The seat next to me was a British publicist who wondered if we didn’t have to change all the sterling notes to get the face of Charles III. bring to it.
Sarah Polley’s first feature film in almost a decade has nothing to do with the monarchy. It is a full-throttle indictment of patriarchy, well beyond religious shackles.
A dozen women, victims of rape and violence in their community, are wondering whether to stay or go, do nothing or react. They are asked to forgive their attacker, on pain of excommunication.
They don’t all agree, vote and discuss the consequences of their decisions (are they still welcomed into the “Kingdom of Heaven”?). The deep injustice they suffer, the state of slavery, the ignorance in which they are kept – they are illiterate – is appalling. It feels like medieval times while the story takes place in 2010.
This tense closed door, with a theatrical style Twelve angry menby Sidney Lumet, terribly gruff and poignant, evoking both white ribbon by Michael Haneke and The Scarlet Maiden by Margaret Atwood. The highest-grossing film of Sarah Polley’s career is set to hit theaters next December.
An extraordinary story
“Our thoughts are with all those here and around the world who are mourning the loss of Queen Elizabeth,” said Cameron Bailey, CEO of TIFF, at the beginning of the film, addressing the film’s audience. the swimmersat the Princess of Wales Theatre.
A statement of circumstances, diplomatic and, I suppose, almost obligatory in the Queen City, the irony of which has not escaped me.
To my knowledge, there is no director of a cultural event who more regularly – and with good reason – denounces the ravages of colonialism in his public statements and on social networks.
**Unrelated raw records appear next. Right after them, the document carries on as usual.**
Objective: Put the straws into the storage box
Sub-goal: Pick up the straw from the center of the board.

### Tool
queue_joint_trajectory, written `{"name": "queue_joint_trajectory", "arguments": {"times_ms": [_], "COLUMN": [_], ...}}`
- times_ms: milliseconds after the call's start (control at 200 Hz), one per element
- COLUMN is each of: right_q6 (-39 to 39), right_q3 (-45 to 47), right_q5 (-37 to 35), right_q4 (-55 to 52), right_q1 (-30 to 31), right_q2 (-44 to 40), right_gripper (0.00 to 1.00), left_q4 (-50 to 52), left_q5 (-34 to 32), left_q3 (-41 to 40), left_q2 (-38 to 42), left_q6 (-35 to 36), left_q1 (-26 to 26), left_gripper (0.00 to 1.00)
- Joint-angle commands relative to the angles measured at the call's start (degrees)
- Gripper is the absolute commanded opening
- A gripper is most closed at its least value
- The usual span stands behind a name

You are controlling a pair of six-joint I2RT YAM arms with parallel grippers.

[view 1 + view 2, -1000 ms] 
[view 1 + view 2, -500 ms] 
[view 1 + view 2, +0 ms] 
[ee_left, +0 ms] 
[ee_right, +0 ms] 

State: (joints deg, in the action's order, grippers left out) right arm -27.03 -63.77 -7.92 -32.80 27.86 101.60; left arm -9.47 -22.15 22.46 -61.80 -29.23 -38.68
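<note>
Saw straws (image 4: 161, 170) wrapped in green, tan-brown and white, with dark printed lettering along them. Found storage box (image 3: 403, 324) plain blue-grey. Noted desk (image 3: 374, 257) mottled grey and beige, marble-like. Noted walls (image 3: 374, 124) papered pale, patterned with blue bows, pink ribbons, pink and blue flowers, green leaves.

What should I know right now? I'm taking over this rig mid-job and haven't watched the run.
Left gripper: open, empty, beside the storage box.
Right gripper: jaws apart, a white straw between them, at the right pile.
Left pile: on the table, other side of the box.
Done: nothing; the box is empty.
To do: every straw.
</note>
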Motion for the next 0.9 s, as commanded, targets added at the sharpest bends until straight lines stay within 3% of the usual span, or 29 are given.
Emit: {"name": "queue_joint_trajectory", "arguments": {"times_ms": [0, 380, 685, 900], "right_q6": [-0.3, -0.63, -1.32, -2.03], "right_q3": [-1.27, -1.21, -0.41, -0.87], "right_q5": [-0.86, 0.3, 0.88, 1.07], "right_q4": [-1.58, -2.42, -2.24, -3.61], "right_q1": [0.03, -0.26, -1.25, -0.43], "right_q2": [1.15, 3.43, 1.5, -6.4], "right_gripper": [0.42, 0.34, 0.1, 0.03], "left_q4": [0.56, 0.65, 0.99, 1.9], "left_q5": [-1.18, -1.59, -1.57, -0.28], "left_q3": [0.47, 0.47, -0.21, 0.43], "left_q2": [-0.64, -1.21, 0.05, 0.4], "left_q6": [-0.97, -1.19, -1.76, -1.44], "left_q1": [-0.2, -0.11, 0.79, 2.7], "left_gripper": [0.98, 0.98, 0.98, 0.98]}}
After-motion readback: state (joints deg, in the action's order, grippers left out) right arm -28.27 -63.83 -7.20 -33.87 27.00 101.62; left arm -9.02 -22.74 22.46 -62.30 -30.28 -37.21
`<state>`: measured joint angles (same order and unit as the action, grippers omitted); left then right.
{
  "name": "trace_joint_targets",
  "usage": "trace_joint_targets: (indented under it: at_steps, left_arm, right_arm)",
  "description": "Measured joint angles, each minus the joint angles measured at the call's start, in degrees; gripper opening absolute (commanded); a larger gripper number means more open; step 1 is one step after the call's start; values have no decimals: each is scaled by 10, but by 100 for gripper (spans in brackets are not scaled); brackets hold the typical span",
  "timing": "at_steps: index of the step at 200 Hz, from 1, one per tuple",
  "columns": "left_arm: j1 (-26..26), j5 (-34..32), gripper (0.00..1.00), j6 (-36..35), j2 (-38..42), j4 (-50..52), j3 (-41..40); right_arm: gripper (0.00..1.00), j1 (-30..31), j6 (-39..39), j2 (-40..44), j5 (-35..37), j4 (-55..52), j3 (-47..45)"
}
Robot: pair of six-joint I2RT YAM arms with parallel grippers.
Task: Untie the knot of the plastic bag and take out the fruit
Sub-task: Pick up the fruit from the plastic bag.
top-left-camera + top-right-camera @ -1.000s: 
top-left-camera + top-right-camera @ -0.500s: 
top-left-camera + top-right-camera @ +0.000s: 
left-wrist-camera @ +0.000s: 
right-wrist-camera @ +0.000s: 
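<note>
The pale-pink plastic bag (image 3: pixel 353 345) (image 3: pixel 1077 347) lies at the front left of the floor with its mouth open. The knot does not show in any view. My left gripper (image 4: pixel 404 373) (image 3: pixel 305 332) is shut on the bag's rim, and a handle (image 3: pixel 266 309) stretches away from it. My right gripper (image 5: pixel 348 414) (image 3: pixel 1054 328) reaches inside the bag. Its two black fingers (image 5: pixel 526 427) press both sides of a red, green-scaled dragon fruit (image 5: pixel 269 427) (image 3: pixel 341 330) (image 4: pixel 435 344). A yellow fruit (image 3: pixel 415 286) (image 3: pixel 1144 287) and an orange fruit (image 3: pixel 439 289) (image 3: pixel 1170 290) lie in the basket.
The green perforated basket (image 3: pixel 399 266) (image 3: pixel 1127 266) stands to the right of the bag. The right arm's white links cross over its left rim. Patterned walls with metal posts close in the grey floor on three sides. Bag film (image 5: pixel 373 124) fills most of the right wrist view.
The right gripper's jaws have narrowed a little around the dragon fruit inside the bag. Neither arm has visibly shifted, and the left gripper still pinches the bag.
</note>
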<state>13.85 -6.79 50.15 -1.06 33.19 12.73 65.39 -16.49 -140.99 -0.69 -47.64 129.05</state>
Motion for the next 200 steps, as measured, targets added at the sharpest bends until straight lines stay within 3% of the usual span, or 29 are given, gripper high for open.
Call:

In this regard, the British monarchy historically gives no place…
The theme of the opening film of 47e When not directly related to colonialism, TIFF is interested in refugees and the exile of the populace. the swimmers, produced for Netflix, tells the true story of two sisters, Yusra and Sarah Mardini, who fled the war in Syria in 2015, rescued other refugees from drowning in the Mediterranean, crossed Europe to Germany before becoming Olympic swimmers and humanitarian workers respectively. I wonder if Angela Merkel regretted letting her in.
The two sisters were at the Princess of Wales Theater on Thursday night with the film crew of director Sally El Hosaini, who grew up in Egypt but was born in Wales (unlike King Charles III; yes, I’ll get back to that).
Unfortunately, this extraordinary story did not inspire an extraordinary work. If the swimmers is far from the disaster of Dear Evan Hansen, the musical prelude to TIFF last year, is far from a great film. Sally El Hosaini manages to move people without, however, avoiding the blue trick of staging “experienced facts”. It’s well acted, by two sisters (Nathalie and Manal Issa), but like the pool scenes, there’s a lot of length (don’t excuse them).
It is clear that this film was not worth the $130 that the ticket for this world premiere cost me. No, there aren’t too many zeros. Only problems with online ticketing and access to the screenings, which festival-goers discussed almost as irritated as the Queen’s death on Thursday. I don’t mind the inflation, but $130 a ticket is expensive per minute. Especially if you’re not from the royal family.